=== TASK REQUIREMENTS ===
Below is a listing from which only part is wanted; return exactly the lines from the one with "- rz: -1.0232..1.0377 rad" up to and including the one with "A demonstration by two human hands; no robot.".

=== DATA BLOCK ===
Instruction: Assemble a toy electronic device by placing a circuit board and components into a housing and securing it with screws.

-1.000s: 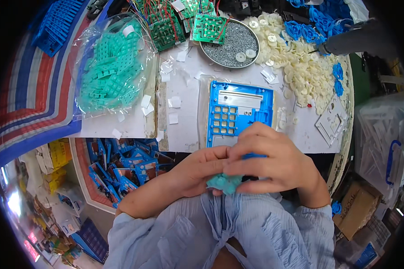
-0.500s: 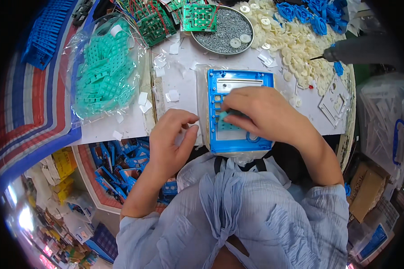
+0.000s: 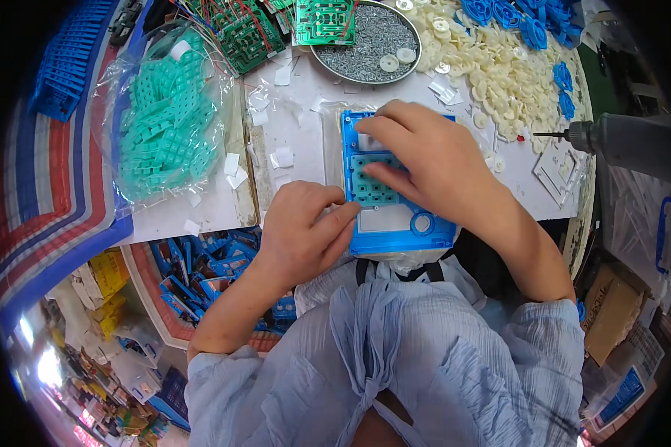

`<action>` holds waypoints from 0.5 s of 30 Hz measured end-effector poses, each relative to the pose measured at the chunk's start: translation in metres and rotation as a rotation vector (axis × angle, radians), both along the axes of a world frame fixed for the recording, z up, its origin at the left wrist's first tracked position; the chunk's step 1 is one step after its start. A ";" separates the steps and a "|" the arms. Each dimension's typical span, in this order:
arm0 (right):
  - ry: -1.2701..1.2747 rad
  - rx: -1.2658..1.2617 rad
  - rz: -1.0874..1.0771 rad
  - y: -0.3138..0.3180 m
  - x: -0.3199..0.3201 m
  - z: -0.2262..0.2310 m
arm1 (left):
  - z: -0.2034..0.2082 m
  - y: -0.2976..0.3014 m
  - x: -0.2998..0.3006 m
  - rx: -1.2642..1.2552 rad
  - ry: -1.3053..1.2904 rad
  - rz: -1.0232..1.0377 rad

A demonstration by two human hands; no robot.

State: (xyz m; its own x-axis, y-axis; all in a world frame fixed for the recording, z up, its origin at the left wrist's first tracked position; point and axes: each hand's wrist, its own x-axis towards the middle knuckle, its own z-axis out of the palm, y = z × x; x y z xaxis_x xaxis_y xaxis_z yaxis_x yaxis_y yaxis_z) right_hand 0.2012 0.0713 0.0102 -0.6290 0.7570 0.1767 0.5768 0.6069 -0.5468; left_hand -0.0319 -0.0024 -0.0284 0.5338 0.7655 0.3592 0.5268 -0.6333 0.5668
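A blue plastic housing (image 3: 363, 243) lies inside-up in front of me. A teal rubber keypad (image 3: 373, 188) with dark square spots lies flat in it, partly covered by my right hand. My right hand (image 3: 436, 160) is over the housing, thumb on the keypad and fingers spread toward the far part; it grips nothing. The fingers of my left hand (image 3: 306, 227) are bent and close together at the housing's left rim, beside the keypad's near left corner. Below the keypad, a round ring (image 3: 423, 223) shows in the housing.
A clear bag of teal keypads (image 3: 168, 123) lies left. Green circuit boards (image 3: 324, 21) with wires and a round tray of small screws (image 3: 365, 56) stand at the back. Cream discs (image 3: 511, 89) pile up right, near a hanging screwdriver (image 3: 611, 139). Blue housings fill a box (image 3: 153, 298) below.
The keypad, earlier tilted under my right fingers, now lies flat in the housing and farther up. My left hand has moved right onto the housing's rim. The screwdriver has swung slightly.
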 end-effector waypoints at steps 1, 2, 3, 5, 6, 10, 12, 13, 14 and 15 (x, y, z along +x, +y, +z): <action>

=== ANSWER TO THE EXERCISE ===
  - rz: -1.0232..1.0377 rad

A demonstration by two human hands; no robot.

The answer has been written out in full.